What this task involves => The lines that make up this material should each be returned exactly.

Dataset extract =>
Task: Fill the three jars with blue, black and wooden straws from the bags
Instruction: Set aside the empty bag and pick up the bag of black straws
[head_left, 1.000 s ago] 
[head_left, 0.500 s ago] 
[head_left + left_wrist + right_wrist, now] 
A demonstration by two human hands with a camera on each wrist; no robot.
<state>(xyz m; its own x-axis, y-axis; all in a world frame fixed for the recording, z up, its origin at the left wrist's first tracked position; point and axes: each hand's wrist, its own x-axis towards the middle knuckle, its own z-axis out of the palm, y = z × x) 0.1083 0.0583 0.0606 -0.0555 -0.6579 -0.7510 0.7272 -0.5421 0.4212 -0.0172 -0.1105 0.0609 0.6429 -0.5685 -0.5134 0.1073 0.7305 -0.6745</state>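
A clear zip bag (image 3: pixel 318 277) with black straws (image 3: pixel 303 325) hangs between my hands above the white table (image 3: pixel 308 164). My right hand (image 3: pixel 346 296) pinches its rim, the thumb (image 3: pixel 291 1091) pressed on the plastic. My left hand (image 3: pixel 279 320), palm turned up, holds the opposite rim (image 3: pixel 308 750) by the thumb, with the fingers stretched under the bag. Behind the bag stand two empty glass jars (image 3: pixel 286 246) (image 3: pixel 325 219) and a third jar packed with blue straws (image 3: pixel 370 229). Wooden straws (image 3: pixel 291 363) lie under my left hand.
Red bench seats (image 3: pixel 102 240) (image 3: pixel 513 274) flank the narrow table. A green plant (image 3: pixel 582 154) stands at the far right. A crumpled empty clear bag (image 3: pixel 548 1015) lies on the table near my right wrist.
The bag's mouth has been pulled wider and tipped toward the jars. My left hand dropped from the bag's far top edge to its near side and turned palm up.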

Exercise response =>
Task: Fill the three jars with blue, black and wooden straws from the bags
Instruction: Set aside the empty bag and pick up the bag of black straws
[head_left, 1.000 s ago] 
[head_left, 0.500 s ago] 
[head_left + left_wrist + right_wrist, now] 
A demonstration by two human hands with a camera on each wrist; no robot.
<state>(xyz m; its own x-axis, y-axis; all in a world frame fixed for the recording, z up, its origin at the left wrist's first tracked position; point and axes: each hand's wrist, its own x-axis towards the middle knuckle, its own z-axis out of the palm, y = z × x) 0.1083 0.0583 0.0606 -0.0555 -0.6579 -0.7510 0.7272 -0.5421 0.4212 -0.0172 -0.1105 0.0609 0.6429 -0.5685 -0.5134 0.1073 0.7305 -0.6745</state>
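A clear zip bag (image 3: pixel 318 277) with black straws (image 3: pixel 303 325) hangs between my hands above the white table (image 3: pixel 308 164). My right hand (image 3: pixel 346 296) pinches its rim, the thumb (image 3: pixel 291 1091) pressed on the plastic. My left hand (image 3: pixel 279 320), palm turned up, holds the opposite rim (image 3: pixel 308 750) by the thumb, with the fingers stretched under the bag. Behind the bag stand two empty glass jars (image 3: pixel 286 246) (image 3: pixel 325 219) and a third jar packed with blue straws (image 3: pixel 370 229). Wooden straws (image 3: pixel 291 363) lie under my left hand.
Red bench seats (image 3: pixel 102 240) (image 3: pixel 513 274) flank the narrow table. A green plant (image 3: pixel 582 154) stands at the far right. A crumpled empty clear bag (image 3: pixel 548 1015) lies on the table near my right wrist.
The bag's mouth has been pulled wider and tipped toward the jars. My left hand dropped from the bag's far top edge to its near side and turned palm up.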

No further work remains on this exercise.